From: Akira Yokosawa <akiyks@gmail.com>

"-foo-" does not work as emphasis in ReST markdown.
Use "*foo*" instead.

Signed-off-by: Akira Yokosawa <akiyks@gmail.com>
Signed-off-by: Paul E. McKenney <paulmck@kernel.org>
---
 Documentation/RCU/checklist.rst       | 24 ++++++++++++------------
 Documentation/RCU/rcu_dereference.rst |  6 +++---
 Documentation/RCU/stallwarn.rst       |  8 ++++----
 3 files changed, 19 insertions(+), 19 deletions(-)

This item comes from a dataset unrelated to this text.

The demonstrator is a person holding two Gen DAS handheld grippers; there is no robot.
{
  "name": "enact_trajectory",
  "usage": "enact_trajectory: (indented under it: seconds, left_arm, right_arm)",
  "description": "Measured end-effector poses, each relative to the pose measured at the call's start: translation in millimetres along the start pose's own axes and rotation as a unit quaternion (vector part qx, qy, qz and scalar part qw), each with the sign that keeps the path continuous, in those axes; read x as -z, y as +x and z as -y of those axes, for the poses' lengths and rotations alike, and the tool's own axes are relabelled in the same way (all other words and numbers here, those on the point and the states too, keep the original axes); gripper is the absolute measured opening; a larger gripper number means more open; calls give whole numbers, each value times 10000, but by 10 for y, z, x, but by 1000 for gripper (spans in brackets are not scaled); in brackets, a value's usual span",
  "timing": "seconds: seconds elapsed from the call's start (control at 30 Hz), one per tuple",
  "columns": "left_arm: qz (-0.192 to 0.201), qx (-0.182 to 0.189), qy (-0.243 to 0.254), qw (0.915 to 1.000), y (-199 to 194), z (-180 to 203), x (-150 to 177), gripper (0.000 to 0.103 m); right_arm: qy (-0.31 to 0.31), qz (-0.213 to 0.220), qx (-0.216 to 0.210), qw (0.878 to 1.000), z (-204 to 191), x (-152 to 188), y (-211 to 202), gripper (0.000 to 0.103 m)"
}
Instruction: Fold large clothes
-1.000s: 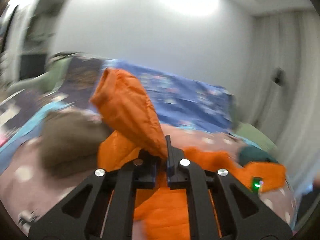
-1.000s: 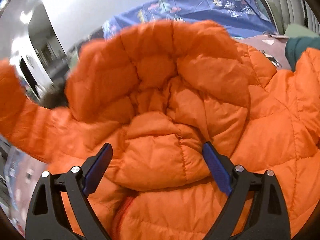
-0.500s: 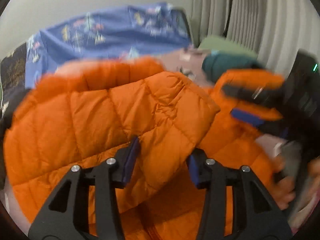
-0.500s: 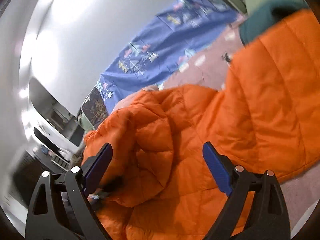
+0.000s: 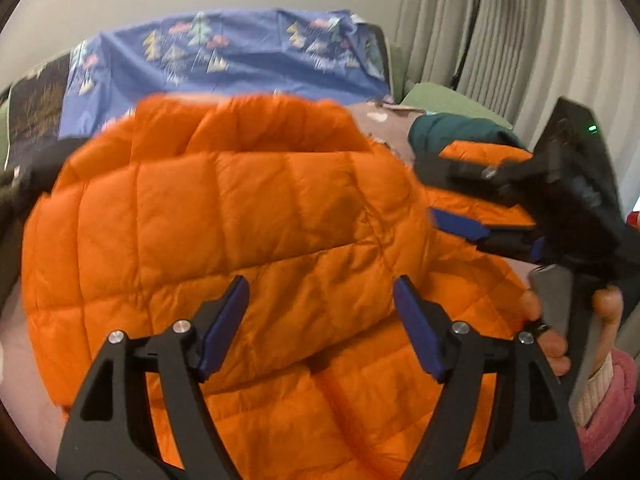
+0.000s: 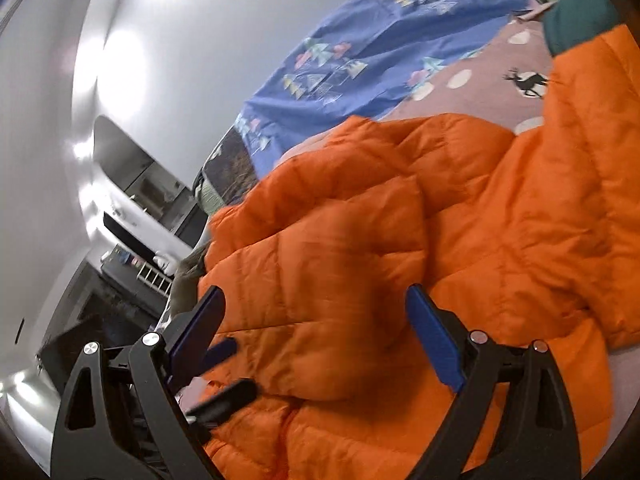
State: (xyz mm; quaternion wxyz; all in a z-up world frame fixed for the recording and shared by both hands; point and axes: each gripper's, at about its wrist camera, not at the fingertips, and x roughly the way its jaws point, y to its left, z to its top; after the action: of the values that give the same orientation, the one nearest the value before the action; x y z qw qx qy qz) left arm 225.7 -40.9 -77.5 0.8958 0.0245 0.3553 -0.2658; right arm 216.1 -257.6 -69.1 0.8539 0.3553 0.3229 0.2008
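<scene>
Both grippers wide, nothing held, orange puffy jacket [image 5: 224, 216] on the bed [image 6: 480, 92].
Left gripper [image 5: 320, 320] & right gripper [image 6: 316, 344] hang just over it w/ jacket flap lying btwn jaws, prob. to grab next fold.

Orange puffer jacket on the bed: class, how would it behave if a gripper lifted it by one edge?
The orange puffer jacket would probably flop and drape, since it already lies in soft folds. Its quilted, puffy panels suggest it is light for its bulk. The smooth shell may slip from the jaws.
</scene>
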Motion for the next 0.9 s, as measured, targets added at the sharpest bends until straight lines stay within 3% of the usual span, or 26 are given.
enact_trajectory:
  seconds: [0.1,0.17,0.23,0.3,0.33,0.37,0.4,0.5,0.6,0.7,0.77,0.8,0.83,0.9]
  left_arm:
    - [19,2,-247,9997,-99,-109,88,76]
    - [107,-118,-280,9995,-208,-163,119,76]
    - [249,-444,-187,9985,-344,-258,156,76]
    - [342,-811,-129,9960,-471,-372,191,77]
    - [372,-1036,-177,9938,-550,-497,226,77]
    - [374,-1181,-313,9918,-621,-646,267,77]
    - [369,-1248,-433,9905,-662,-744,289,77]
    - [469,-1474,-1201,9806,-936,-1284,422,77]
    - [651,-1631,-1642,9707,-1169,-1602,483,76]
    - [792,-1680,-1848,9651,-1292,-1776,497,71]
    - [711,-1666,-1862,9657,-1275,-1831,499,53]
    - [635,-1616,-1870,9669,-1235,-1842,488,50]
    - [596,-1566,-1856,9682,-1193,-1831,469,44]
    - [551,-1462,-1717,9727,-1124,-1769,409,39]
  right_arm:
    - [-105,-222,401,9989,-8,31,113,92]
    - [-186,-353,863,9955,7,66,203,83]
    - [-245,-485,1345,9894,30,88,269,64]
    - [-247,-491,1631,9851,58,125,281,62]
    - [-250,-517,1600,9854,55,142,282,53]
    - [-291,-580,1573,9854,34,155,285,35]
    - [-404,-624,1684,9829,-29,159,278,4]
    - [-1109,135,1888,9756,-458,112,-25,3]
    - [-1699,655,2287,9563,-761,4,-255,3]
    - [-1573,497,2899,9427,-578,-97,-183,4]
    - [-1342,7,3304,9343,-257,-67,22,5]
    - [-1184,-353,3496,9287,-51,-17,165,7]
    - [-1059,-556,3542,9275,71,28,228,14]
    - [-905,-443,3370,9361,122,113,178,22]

diff --git a/Documentation/RCU/checklist.rst b/Documentation/RCU/checklist.rst
index 01cc21f17f7bd..f4545b7c9a63d 100644
--- a/Documentation/RCU/checklist.rst
+++ b/Documentation/RCU/checklist.rst
@@ -37,7 +37,7 @@ over a rather long period of time, but improvements are always welcome!
 
 1.	Does the update code have proper mutual exclusion?
 
-	RCU does allow -readers- to run (almost) naked, but -writers- must
+	RCU does allow *readers* to run (almost) naked, but *writers* must
 	still use some sort of mutual exclusion, such as:
 
 	a.	locking,
@@ -73,7 +73,7 @@ over a rather long period of time, but improvements are always welcome!

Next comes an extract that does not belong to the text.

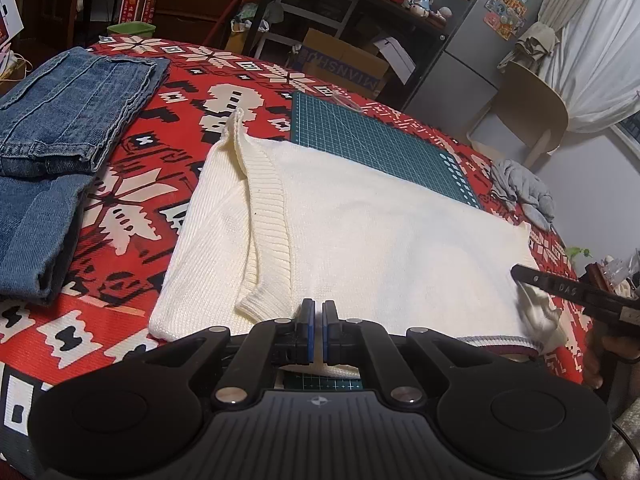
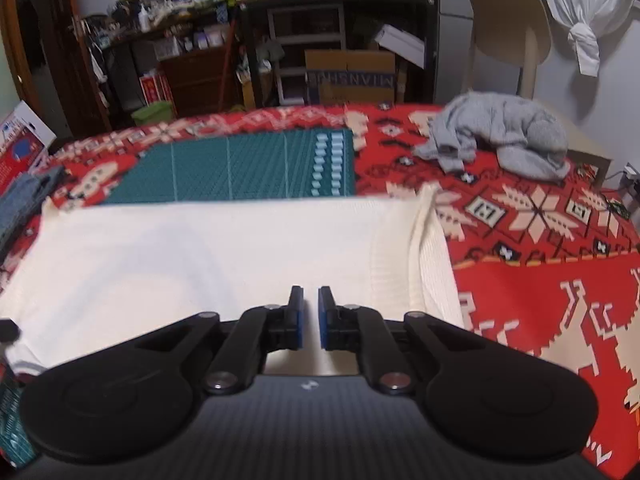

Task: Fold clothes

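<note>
A cream knit sweater [image 1: 360, 232] lies flat on the red patterned cloth, partly folded, with a ribbed edge [image 1: 268, 216] laid over its left part. It also shows in the right wrist view [image 2: 224, 252]. My left gripper [image 1: 318, 308] is shut on the sweater's near edge, with white fabric between its pads. My right gripper [image 2: 310, 294] sits over the sweater's near right part, its jaws nearly closed with a narrow gap; whether it holds fabric I cannot tell. The right gripper also shows at the right edge of the left wrist view [image 1: 520, 276], touching the sweater's corner.
Folded blue jeans [image 1: 60, 128] lie at the left. A green cutting mat [image 1: 372, 148] lies under the sweater's far edge. A crumpled grey garment [image 2: 500, 140] lies at the far right. A chair [image 2: 508, 24], shelves and boxes stand beyond the table.
</note>
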A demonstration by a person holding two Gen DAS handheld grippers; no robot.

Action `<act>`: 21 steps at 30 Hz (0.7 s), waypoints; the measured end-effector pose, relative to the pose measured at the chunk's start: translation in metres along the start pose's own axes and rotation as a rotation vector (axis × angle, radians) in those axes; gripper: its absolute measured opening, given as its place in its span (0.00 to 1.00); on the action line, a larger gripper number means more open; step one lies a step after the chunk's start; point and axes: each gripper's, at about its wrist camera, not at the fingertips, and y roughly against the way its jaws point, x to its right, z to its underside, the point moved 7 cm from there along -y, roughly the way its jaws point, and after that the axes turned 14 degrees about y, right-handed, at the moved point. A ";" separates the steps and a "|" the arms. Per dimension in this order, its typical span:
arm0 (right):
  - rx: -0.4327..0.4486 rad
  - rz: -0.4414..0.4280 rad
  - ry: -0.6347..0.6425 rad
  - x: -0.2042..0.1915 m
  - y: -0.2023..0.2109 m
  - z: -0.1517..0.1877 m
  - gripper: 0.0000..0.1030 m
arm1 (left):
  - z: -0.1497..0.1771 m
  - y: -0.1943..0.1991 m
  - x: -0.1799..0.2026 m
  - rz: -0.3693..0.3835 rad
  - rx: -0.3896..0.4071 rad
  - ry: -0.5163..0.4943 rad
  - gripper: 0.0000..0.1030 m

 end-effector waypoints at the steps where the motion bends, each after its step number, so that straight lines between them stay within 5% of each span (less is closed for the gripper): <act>1: -0.006 0.003 0.005 0.000 0.000 0.002 0.08 | 0.000 0.000 0.000 0.000 0.000 -0.001 0.04; 8: -0.027 -0.005 0.019 -0.003 0.034 0.034 0.08 | 0.000 0.000 -0.001 0.007 -0.002 0.008 0.04; 16: 0.056 0.027 -0.066 0.018 0.008 -0.021 0.07 | 0.000 0.000 0.000 0.001 -0.001 0.002 0.04; 21: -0.002 0.027 -0.066 0.023 -0.017 -0.017 0.07 | 0.000 0.000 0.000 0.001 0.000 -0.001 0.04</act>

 	critical section is every bit as bad as letting them leak out
 	from under a lock.  Unless, of course, you have arranged some
 	other means of protection, such as a lock or a reference count
-	-before- letting them out of the RCU read-side critical section.

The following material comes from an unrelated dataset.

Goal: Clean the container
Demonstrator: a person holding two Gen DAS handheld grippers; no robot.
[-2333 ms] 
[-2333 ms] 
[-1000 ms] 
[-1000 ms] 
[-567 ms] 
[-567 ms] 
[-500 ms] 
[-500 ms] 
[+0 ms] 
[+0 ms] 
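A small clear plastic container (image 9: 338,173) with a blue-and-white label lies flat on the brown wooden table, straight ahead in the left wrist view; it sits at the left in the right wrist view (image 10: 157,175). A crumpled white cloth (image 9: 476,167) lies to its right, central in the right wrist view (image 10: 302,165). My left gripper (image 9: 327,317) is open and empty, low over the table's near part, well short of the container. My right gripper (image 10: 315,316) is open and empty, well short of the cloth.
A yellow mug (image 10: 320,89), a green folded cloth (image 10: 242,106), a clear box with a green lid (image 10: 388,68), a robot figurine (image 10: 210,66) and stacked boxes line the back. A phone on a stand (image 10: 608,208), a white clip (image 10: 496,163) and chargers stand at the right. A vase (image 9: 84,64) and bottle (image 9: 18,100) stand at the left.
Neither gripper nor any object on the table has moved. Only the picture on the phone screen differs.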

+	*before* letting them out of the RCU read-side critical section.
 
 3.	Does the update code tolerate concurrent accesses?
 
@@ -101,7 +101,7 @@ over a rather long period of time, but improvements are always welcome!
 	c.	Make updates appear atomic to readers.	For example,
 		pointer updates to properly aligned fields will
 		appear atomic, as will individual atomic primitives.
-		Sequences of operations performed under a lock will -not-
+		Sequences of operations performed under a lock will *not*
 		appear to be atomic to RCU readers, nor will sequences
 		of multiple atomic primitives.
 
@@ -333,7 +333,7 @@ over a rather long period of time, but improvements are always welcome!
 	for example) may be omitted.
 
 10.	Conversely, if you are in an RCU read-side critical section,
-	and you don't hold the appropriate update-side lock, you -must-
+	and you don't hold the appropriate update-side lock, you *must*
 	use the "_rcu()" variants of the list macros.  Failing to do so
 	will break Alpha, cause aggressive compilers to generate bad code,
 	and confuse people trying to read your code.
@@ -359,12 +359,12 @@ over a rather long period of time, but improvements are always welcome!
 	callback pending, then that RCU callback will execute on some
 	surviving CPU.	(If this was not the case, a self-spawning RCU
 	callback would prevent the victim CPU from ever going offline.)
-	Furthermore, CPUs designated by rcu_nocbs= might well -always-
+	Furthermore, CPUs designated by rcu_nocbs= might well *always*
 	have their RCU callbacks executed on some other CPUs, in fact,
 	for some  real-time workloads, this is the whole point of using
 	the rcu_nocbs= kernel boot parameter.
 
-13.	Unlike other forms of RCU, it -is- permissible to block in an
+13.	Unlike other forms of RCU, it *is* permissible to block in an
 	SRCU read-side critical section (demarked by srcu_read_lock()
 	and srcu_read_unlock()), hence the "SRCU": "sleepable RCU".
 	Please note that if you don't need to sleep in read-side critical
@@ -411,16 +411,16 @@ over a rather long period of time, but improvements are always welcome!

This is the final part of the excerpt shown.